1mg’s Toolset for Downstream Use-cases
After the raw data is normalized, it is again pushed into the S3 data lake and also batched to other databases such as Amazon Redshift and Apache Cassandra for 1mg’s downstream use-cases.
While all the data tables related to the business and product analytics use-cases reside in Redshift, Cassandra is used for storing the user and product personalization data. 1mg sends this data to third-party analytics tools such as Google Analytics for real-time insights and reports, which can be acted upon by their product and marketing teams for effective decision-making.
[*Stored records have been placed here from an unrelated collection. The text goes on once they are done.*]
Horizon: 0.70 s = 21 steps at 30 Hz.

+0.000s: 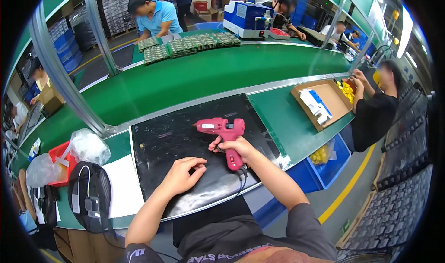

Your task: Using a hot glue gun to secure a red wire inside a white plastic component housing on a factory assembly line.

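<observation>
A pink hot glue gun (221,129) is held over the black mat (160,124), its nozzle toward the left. My right hand (238,147) is wrapped round its handle, and a black cord runs down from the handle's base. To the left of the gun, my left hand (183,175) is over the mat's near part. Its fingers are loosely bent, with the thumb apart, and nothing shows in it.
Beyond the mat runs a green conveyor belt (185,80), with green circuit boards (192,45) along its far side. A cardboard tray (340,110) holds white-and-blue parts at right; a co-worker sits past it. A black mesh bag (88,193) and red bin (58,154) stand left.
</observation>
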Tool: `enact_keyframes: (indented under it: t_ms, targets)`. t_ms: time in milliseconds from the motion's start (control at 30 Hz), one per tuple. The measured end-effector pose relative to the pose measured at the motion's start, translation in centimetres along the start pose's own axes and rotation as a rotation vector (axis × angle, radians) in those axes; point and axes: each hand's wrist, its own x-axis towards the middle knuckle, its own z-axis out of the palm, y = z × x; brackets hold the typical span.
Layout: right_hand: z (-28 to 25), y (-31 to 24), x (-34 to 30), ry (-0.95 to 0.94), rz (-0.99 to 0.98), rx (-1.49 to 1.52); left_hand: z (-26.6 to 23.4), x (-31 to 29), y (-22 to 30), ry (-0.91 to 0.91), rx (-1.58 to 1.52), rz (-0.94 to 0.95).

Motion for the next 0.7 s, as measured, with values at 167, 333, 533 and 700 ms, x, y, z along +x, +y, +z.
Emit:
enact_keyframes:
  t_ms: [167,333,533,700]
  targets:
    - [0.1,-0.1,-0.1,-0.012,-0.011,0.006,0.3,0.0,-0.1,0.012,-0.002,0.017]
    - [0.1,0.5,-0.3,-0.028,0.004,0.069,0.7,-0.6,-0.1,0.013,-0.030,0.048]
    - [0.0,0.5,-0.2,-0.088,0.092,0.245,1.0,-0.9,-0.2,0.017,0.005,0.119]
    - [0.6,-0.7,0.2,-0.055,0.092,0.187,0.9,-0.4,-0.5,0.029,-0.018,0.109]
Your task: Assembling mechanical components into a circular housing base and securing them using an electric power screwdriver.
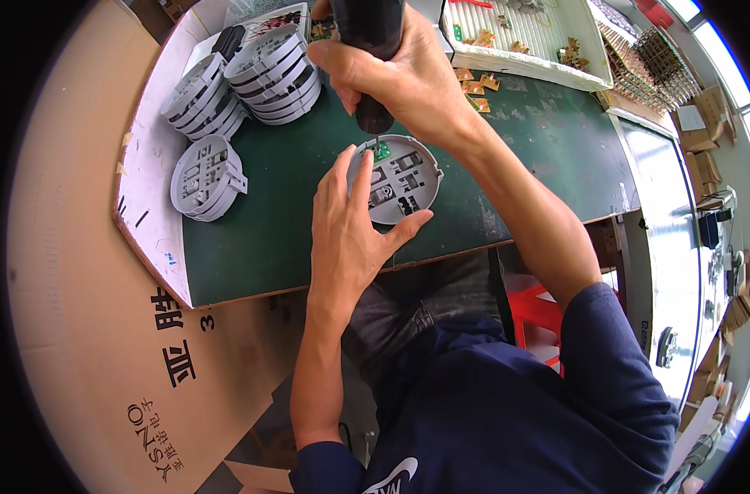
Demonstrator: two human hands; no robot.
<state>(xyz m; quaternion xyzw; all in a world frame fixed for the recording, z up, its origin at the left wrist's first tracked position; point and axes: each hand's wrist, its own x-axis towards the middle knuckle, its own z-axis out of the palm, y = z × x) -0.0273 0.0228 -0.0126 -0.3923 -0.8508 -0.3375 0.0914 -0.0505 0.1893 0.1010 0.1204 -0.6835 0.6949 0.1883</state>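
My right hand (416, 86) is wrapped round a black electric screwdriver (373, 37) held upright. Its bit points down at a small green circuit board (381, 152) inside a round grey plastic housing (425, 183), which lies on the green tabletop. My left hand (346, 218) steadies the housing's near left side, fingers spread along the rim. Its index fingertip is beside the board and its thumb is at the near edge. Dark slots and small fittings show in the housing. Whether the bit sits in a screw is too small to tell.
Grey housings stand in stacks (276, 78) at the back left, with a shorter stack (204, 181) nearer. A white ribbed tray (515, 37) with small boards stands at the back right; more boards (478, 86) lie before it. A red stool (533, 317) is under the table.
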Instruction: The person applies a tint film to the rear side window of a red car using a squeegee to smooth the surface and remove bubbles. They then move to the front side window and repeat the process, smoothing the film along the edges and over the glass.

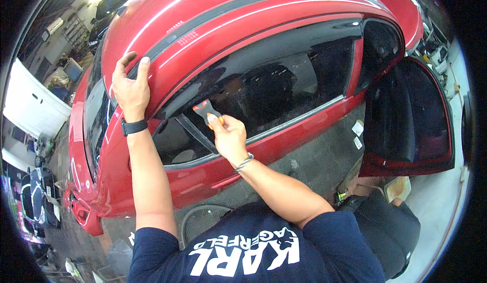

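A red car body [213,181] fills the middle of the view, with a dark side window [274,90] and a black strip [218,9] running along its roof. My left hand [132,87] lies at the front end of that strip, on the roof edge, thumb and fingers apart. A small black scraper [207,112] with orange-red ends is in my right hand [231,140], gripped by thumb and fingers. Its far end is close to the upper front corner of the side window; whether it touches the frame, I cannot tell.
To the right stands a dark glazed panel with a red edge [411,120]. A person in dark clothes [383,227] is low at the bottom right. White doors [35,100] and a black bulky object [40,196] are at the left. Small papers [357,128] lie beside the car.
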The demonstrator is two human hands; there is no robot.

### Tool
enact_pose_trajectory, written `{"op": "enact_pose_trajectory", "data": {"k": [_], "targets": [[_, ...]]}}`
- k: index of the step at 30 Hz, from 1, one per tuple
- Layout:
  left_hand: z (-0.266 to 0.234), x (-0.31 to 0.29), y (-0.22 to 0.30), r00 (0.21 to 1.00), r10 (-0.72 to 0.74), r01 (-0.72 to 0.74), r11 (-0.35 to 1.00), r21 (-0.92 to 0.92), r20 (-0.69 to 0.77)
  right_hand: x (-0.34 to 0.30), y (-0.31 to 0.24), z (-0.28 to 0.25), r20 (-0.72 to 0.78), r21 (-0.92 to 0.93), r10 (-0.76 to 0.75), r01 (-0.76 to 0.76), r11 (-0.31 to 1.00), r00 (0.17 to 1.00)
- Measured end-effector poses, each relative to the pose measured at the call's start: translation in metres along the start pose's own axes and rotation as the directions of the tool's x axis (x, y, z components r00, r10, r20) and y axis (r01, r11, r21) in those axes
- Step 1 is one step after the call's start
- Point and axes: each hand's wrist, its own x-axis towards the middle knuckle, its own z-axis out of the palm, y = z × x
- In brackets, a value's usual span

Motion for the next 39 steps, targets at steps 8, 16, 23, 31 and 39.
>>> {"op": "enact_pose_trajectory", "data": {"k": [8, 16, 23, 31, 39], "targets": [[-0.003, -0.001, 0.002, 1.0, 0.007, -0.006, 1.0, 0.011, -0.012, 0.002, -0.006, 0.003, 0.007, -0.142, -0.045, 0.045, 0.989, 0.999], [-0.001, -0.001, 0.003, 1.0, -0.004, 0.005, 0.999, 0.049, -0.024, -0.003, -0.004, 0.008, 0.023, -0.158, -0.104, 0.106, 0.982, 0.994], [-0.001, -0.001, -0.001, 1.0, 0.008, -0.007, 0.999, 0.042, -0.017, -0.01, 0.001, 0.012, 0.026, -0.108, -0.033, 0.036, 0.994, 0.999], [0.001, -0.001, 0.006, 1.0, -0.002, 0.002, 1.0, 0.029, 0.007, -0.004, 0.03, 0.013, 0.046, 0.205, 0.005, -0.015, 0.979, 0.999], [-0.003, -0.001, 0.008, 0.996, -0.057, 0.057, 0.998, 0.011, 0.068, -0.005, 0.033, -0.011, 0.003, 0.014, -0.004, 0.004, 1.0, 1.0]]}}
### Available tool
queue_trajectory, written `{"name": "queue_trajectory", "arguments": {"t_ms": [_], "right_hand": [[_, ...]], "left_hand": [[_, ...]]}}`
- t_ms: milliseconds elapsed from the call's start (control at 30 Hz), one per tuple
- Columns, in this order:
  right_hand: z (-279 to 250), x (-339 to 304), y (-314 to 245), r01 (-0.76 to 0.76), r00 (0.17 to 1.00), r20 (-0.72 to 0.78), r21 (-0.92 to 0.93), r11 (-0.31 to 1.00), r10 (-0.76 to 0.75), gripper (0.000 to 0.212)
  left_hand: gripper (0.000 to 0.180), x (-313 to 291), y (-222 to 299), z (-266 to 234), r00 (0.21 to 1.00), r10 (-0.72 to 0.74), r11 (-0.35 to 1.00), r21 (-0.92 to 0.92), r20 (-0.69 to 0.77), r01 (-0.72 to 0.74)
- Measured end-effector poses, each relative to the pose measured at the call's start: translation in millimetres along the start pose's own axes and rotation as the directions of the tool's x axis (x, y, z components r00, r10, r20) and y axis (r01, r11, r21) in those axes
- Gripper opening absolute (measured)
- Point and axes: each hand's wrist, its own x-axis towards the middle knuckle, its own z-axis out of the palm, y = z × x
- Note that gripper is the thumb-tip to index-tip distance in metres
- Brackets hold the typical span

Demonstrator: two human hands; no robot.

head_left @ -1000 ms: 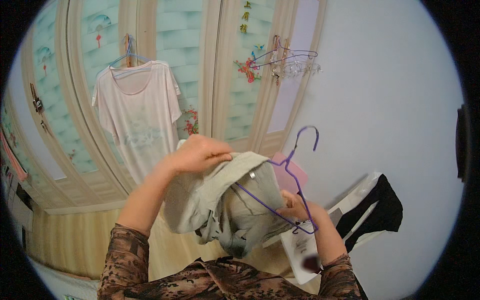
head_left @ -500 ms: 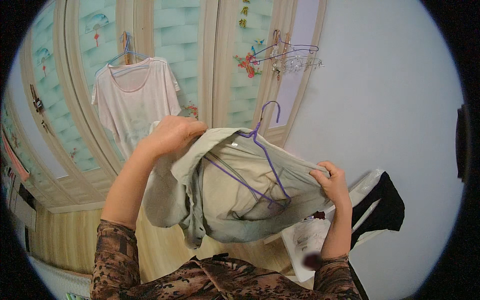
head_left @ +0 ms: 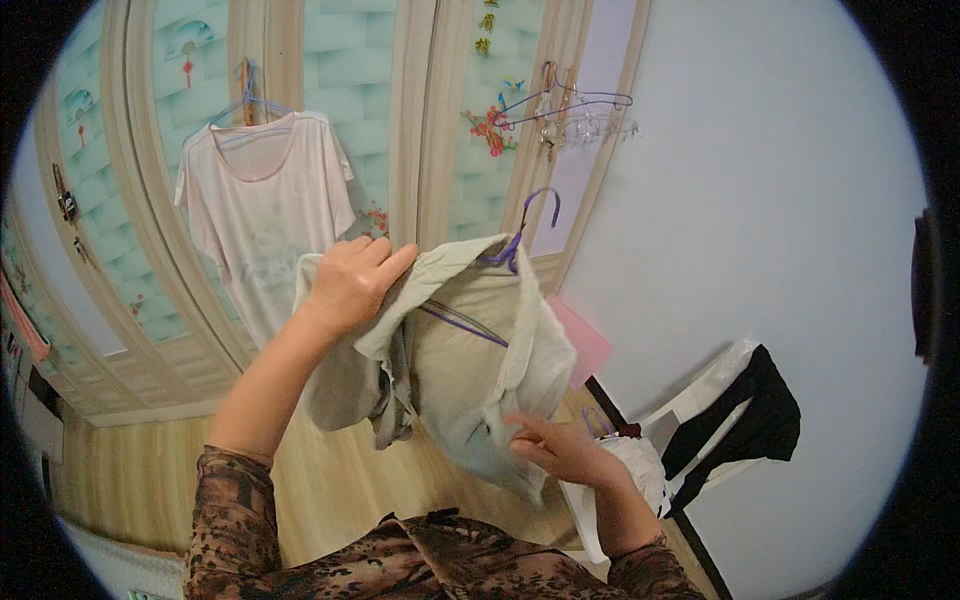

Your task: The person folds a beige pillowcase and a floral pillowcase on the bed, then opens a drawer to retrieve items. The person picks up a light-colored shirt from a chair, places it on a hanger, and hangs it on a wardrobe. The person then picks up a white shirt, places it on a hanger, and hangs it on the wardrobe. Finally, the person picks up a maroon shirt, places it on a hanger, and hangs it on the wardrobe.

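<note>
A pale grey-green shirt hangs in front of me on a purple hanger, whose hook stands up above the collar. At its left shoulder edge, my left hand is closed on the cloth. The front hangs apart, so the inside and part of the hanger's lower bar show. My right hand is at the lower right of the shirt, its fingers pointing left, somewhat apart and a little blurred. They are close to the front edge; whether they touch the cloth is hard to tell.
A light pink T-shirt hangs on the cabinet doors at far left. Spare hangers hang from another door handle. At right, a white chair carries black clothing and white cloth. A pink panel stands behind the shirt.
My right hand has let go of the shirt's right side and moved down and left. That side has swung inward, covering part of the hanger. My left hand keeps its hold.
</note>
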Motion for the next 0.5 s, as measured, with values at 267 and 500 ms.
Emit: {"name": "queue_trajectory", "arguments": {"t_ms": [267, 500], "right_hand": [[-56, 60, -6, 0.065, 0.786, -0.579, -0.267, 0.961, -0.214, 0.032], [-69, 74, 1, 0.136, 0.522, -0.798, -0.271, 0.953, -0.302, 0.017]], "left_hand": [[0.014, 23, 12, -7, 0.981, -0.18, 0.834, -0.519, 0.068, 0.189], [0.023, 5, -9, -1, 0.903, -0.309, 0.605, -0.671, 0.297, 0.428]]}}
In addition to these tools, 1mg also leverages Apache Kafka’s real-time data processing capabilities for their recommendation use-cases. RudderStack supports Apache Kafka as a destination to which it sends real-time events from the 1mg web and mobile apps. Their data science team leverages this data to build and optimize 1mg’s product recommendation engine, which recommends relevant product offerings to its customers.
The clickstream data sent to Lotame allows the 1mg teams to segment their users and get a 360-degree view on their customers’ product and purchase journey. They can A/B test new product features and use the insights to revamp their website and drive more efficient customer acquisition programs. The product marketing teams also use the data to build more effective marketing campaigns that improve overall customer engagement and retention rates.
Summing it all up…
1mg has built a modern customer data stack capable of reliably handling immense scale. Not only have their real-time data products created better customer experiences, but Utkarsh’s team has helped build significant competitive advantage by enabling teams to move fast and optimize every part of the company.